A primeira parcela, equivalente a 50% do salário, deve ser paga até 30 de novembro, sem descontos. A segunda, com os 50% restantes, é quitada até 20 de dezembro, com descontos do INSS e do Imposto de Renda.
Na hora de decidir o que fazer com o dinheiro, porém, é importante estar atento. É comum que a expectativa para gastá-lo gere dúvidas. O Correio conversou com especialistas que ensinam como administrar o valor extra.
Coordenador do curso de economia do Iesb, Riezo Almeida ensina que o recebimento do 13º salário é uma oportunidade para organizar as finanças pessoais. A prioridade para utilização varia de acordo com a situação de cada um. “Todo ano, recomenda-se pagar dívidas e investir R$ 200 no tesouro direto, por exemplo, começando 2025 com a mentalidade de investidor inicial. Se não houver dívidas, o recomendável é fazer uma reserva de emergência para imprevistos”, aconselha.
Riezo lembra, também, que muitas despesas fixas surgem em janeiro, como Imposto sobre a Propriedade de Veículos Automotores (IPVA) e Imposto sobre a Propriedade Territorial e Urbana (IPTU), matrículas escolares e material escolar. Segundo ele, destinar o dinheiro a essas contas pode ser uma boa escolha. “Com planejamento, também é possível utilizar uma parte do salário para lazer, presentes ou outras despesas que tragam satisfação pessoal e familiar.”
Limites
Max Bianchi, professor do curso de administração do Ceub, indica que seja feito um diagnóstico financeiro antes de usar o dinheiro. “Listar dívidas, despesas fixas e metas financeiras. Esse planejamento ajuda a evitar gastos desnecessários e a distribuir o recurso de maneira eficiente entre quitação de dívidas, investimentos e indulgências pessoais, respeitando os limites do orçamento”, orienta.

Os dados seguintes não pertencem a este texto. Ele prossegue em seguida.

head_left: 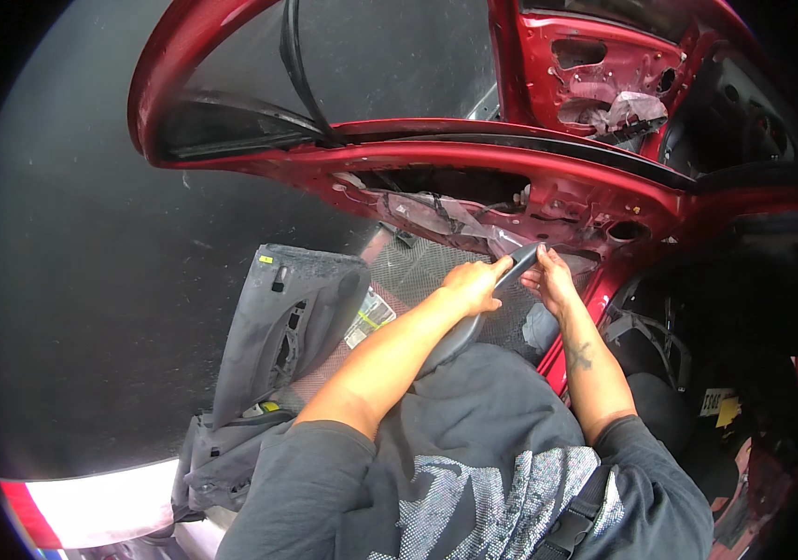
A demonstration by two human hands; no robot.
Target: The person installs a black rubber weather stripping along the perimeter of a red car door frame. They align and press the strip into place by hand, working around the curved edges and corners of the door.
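Grey trim piece (518, 265) is in both our hands. From the left, we see a dark door panel (252, 313); our left hand (472, 287), half curled, holds the piece; our right hand (551, 278) pinches its upper end, near the red door (562, 217).

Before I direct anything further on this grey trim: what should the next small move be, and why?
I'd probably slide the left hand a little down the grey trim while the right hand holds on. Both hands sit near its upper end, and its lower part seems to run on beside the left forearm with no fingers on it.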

Para quem vê nessa ocasião uma oportunidade de comprar tudo que tem vontade, Max alerta: “Cuidado com compras por impulso, que são comuns durante as festas de fim de ano. Planeje com antecedência como o dinheiro será usado, priorizando quitar dívidas e alcançar metas financeiras antes de gastar com indulgências”, recomenda.
Se os gastos festivos forem inevitáveis, o professor dá uma dica. “Estabeleça limites realistas para presentes e celebrações, adequando-os à sua capacidade financeira. Use aplicativos ou planilhas para monitorar entradas e saídas de dinheiro, melhorando o controle financeiro e reduzindo despesas desnecessárias”, detalha.
Dívidas
O vigilante Heldon Paiva, 39 anos, morador do Novo Gama, já recebeu o 13° salário deste ano e direcionou o dinheiro para quitar dívidas pendentes. “Não costumo usar para pagar contas, esse ano foi exceção. Geralmente, separo o dinheiro e uso para comprar coisas para minha esposa e minha filha.”
O vigilante Heldon Paiva, do Novo Gama, já recebeu o 13° salário deste ano e direcionou o dinheiro para quitar dívidas pendentes
(foto: Luiz Fellipe Alves )
A camareira Raimunda Alves, 35, residente no Novo Gama, costuma aproveitar o dinheiro extra para pagar as contas e evitar que os débitos se acumulem para o próximo ano. “Mas sempre sobra uma quantia para comprar alguma roupinha ou fazer uma comemoração de final de ano.”
A camareira Raimunda Alves, residente no Novo Gama, costuma aproveitar o dinheiro extra para pagar as contas e evitar que os débitos se acumulem
(foto: Luiz Fellipe Alves )
Para Fernanda Machado, 46, gerente de restaurante, moradora de Planaltina, com educação financeira, é possível se organizar. ” Uso metade do 13° para pagar as contas e a outra para adiantar aquelas que vão acumular para o início do ano, mas ainda sobra para comprar alguma coisa ou fazer uma comemoração.”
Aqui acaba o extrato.